[Items listed in a dataset]
# # #
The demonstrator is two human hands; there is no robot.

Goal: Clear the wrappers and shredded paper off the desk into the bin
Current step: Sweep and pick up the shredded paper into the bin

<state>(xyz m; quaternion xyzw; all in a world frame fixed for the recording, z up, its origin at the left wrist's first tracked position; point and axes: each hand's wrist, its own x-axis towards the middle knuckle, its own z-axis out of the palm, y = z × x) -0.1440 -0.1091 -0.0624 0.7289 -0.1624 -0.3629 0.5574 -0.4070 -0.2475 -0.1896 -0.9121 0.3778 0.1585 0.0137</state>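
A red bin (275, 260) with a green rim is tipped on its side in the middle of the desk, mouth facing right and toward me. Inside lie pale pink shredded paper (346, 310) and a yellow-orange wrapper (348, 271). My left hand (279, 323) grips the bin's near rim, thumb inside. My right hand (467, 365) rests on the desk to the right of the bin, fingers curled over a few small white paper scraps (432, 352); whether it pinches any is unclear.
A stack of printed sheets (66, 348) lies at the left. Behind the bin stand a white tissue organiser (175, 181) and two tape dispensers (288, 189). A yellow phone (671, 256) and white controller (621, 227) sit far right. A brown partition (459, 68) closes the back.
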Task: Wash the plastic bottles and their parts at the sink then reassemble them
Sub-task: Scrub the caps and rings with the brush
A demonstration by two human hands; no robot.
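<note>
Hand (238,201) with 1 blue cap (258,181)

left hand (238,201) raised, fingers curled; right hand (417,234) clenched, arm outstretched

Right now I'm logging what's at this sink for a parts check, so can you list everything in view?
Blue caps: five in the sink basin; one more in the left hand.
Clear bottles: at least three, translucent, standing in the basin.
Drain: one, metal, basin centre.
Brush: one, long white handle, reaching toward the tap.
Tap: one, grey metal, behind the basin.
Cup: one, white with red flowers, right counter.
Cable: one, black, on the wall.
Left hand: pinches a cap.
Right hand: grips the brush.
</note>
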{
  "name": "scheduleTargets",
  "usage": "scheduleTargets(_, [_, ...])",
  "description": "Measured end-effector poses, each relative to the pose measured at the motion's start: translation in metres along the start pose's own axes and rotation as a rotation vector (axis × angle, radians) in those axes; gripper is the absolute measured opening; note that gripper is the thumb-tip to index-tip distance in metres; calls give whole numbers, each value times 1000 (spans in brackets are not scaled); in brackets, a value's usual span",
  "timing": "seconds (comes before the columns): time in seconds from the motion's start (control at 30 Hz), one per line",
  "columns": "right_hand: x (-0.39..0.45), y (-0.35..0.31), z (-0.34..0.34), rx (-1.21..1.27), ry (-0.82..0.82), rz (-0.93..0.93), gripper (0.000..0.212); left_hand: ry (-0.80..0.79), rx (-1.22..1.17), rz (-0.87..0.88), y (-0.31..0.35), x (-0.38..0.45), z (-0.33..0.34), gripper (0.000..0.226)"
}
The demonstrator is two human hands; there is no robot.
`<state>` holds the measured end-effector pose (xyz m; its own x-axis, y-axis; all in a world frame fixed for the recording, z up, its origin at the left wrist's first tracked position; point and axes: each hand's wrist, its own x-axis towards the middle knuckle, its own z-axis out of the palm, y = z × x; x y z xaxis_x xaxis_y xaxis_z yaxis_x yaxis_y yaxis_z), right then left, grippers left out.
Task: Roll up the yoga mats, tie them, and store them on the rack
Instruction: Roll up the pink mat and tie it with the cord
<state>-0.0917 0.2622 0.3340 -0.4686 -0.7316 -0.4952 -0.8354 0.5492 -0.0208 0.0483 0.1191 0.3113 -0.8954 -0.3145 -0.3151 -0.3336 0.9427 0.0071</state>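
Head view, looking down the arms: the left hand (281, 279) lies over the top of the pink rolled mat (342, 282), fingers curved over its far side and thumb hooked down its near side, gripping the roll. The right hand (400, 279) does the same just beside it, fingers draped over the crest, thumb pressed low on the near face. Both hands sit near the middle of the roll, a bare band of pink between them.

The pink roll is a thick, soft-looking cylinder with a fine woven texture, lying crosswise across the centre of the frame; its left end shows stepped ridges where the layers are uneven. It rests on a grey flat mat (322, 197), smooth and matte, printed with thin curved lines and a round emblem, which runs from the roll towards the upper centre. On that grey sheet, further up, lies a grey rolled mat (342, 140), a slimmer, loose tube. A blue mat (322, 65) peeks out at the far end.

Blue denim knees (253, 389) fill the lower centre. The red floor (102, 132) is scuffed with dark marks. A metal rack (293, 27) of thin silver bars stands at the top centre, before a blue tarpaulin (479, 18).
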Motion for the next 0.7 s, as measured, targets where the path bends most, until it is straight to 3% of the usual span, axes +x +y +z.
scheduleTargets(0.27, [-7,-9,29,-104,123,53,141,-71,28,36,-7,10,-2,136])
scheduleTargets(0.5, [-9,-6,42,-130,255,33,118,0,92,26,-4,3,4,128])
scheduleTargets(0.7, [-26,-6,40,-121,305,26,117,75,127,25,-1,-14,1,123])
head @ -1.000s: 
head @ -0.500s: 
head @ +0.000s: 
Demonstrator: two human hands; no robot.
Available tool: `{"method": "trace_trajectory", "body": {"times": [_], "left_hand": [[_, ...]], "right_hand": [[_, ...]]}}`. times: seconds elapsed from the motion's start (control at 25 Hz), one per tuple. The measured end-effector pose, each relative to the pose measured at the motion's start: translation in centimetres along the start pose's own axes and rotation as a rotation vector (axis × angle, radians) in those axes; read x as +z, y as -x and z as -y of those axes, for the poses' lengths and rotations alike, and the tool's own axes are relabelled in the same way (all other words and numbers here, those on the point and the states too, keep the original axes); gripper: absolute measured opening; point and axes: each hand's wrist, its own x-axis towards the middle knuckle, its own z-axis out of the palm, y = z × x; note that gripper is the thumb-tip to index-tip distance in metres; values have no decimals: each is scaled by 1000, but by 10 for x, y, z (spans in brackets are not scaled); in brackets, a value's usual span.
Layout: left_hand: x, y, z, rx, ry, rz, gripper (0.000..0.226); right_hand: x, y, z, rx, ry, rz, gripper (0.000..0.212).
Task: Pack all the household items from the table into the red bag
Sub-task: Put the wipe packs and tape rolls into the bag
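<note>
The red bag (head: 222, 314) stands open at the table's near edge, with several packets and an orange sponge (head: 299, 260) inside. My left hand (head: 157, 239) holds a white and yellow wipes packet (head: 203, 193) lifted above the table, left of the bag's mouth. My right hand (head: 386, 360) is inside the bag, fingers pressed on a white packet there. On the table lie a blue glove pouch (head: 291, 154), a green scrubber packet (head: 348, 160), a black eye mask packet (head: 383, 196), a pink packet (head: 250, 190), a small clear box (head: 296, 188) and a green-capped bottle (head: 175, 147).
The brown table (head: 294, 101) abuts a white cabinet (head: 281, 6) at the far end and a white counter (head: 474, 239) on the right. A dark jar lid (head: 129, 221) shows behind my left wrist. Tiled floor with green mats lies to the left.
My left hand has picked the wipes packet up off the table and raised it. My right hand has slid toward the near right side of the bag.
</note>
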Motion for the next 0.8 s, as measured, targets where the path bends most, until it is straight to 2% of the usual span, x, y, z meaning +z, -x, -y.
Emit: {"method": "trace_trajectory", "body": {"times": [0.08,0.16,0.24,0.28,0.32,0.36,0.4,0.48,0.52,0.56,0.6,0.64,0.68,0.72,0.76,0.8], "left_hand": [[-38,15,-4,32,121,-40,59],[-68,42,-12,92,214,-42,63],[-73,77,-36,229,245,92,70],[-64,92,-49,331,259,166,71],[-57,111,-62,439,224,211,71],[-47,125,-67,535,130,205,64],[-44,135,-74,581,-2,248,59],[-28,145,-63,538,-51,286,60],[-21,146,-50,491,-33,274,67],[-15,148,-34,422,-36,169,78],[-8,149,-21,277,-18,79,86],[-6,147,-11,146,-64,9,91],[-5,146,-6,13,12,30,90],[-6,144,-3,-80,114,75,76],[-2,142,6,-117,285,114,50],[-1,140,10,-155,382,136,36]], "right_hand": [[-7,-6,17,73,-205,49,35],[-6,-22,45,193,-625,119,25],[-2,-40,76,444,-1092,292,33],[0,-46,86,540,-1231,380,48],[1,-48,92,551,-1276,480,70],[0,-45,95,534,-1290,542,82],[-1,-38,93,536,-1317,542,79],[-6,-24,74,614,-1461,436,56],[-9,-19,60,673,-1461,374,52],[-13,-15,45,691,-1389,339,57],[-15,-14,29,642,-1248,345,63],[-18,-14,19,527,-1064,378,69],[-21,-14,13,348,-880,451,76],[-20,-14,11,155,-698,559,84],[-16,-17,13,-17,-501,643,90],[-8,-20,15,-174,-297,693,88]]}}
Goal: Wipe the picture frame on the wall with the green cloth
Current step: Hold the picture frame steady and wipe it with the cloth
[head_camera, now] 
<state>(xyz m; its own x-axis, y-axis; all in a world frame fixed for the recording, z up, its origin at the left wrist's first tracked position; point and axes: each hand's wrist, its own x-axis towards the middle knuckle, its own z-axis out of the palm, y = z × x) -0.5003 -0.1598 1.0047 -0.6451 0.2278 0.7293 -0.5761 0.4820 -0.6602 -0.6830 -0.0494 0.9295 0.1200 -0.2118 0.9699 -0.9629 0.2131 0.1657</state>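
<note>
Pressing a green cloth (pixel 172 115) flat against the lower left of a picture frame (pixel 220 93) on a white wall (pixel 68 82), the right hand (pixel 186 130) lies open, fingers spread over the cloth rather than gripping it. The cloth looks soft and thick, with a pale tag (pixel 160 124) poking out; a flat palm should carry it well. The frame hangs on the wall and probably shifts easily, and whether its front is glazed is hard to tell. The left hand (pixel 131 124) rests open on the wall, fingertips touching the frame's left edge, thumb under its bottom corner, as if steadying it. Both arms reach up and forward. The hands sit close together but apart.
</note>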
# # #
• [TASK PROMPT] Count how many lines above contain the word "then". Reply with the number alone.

• [EXPECTED ANSWER] 2